Gli operai dell’ILVA di Genova in lotta

I siderurgici di Genova sono in lotta. Una lotta dura che ha attirato loro addosso la rabbia, non solo dei tradizionali portavoce degli interessi padronali, ma anche quello degli esponenti del PD. Alessandro Terrile, segretario del PD genovese aveva dichiarato, all’inizio di gennaio, che un accordo non può essere considerato un “moloch inattaccabile”.

L’accordo in questione è quello fra sindacati, istituzioni e associazioni padronali, firmato nel 2005.

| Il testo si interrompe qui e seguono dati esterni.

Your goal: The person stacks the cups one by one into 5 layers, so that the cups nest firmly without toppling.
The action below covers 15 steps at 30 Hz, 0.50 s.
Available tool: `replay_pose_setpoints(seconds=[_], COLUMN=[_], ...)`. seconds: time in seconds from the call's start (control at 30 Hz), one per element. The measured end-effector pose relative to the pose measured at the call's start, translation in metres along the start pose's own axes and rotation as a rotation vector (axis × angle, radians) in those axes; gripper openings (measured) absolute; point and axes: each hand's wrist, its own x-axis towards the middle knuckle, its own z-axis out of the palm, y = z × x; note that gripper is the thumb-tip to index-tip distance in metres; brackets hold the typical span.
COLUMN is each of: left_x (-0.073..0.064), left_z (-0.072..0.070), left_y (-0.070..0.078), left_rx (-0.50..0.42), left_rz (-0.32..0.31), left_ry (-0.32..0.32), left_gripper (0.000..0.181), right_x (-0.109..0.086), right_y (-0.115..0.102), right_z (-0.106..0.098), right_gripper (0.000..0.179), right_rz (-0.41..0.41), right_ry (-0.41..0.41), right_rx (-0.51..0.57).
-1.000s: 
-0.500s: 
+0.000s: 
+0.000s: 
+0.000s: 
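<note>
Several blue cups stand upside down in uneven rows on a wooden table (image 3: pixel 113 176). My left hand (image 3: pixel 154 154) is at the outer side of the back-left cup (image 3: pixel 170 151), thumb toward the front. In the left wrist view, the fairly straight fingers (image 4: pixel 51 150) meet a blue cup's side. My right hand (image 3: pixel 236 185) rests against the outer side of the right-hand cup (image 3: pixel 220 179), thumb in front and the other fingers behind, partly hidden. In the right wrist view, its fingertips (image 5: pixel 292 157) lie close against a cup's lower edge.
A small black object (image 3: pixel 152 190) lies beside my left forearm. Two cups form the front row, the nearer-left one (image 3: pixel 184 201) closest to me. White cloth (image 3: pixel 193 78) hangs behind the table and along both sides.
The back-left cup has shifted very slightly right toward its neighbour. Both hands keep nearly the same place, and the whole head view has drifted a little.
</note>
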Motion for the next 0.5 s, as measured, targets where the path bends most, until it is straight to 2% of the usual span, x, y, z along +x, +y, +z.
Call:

In quell’accordo si stabiliva per i dipendenti delle acciaierie ILVA, la garanzia del reddito e del posto di lavoro. Ora, con il Jobs Act, tutto viene rimesso in discussione, a cominciare dai salari di chi sta fuori dalla fabbrica, che scenderanno dal 70% , previsto dall’accordo del 2005, al 60%.

Mentre le stesse prospettive dello stabilimento di Genova Cornigliano si fanno sempre più incerte.

Naturale che quando gli operai, l’11 gennaio hanno occupato la Palazzo Tursi, sede del comune, abbiano dimostrato il loro sdegno nei confronti del Terrile.

Il segretario del PD si è lamentato di aver subito aggressioni verbali e perfino sputi. Che cosa si aspettava? Forse un atteggiamento come quello che lui stesso ha attribuito alla Cisl e alla Uil, che ha definito “linea equilibrata e apprezzabile”?

Gli operai dell’ILVA sono scesi in piazza con un insolito striscione scritto in latino: “Pacta sunt servanda”, i patti devono essere rispettati.

È un principio del diritto che poche volte i sindacati sono riusciti a far valere, e la vicenda degli esodati, frutto proprio di patti non rispettati, a livello nazionale, ne è un esempio eclatante.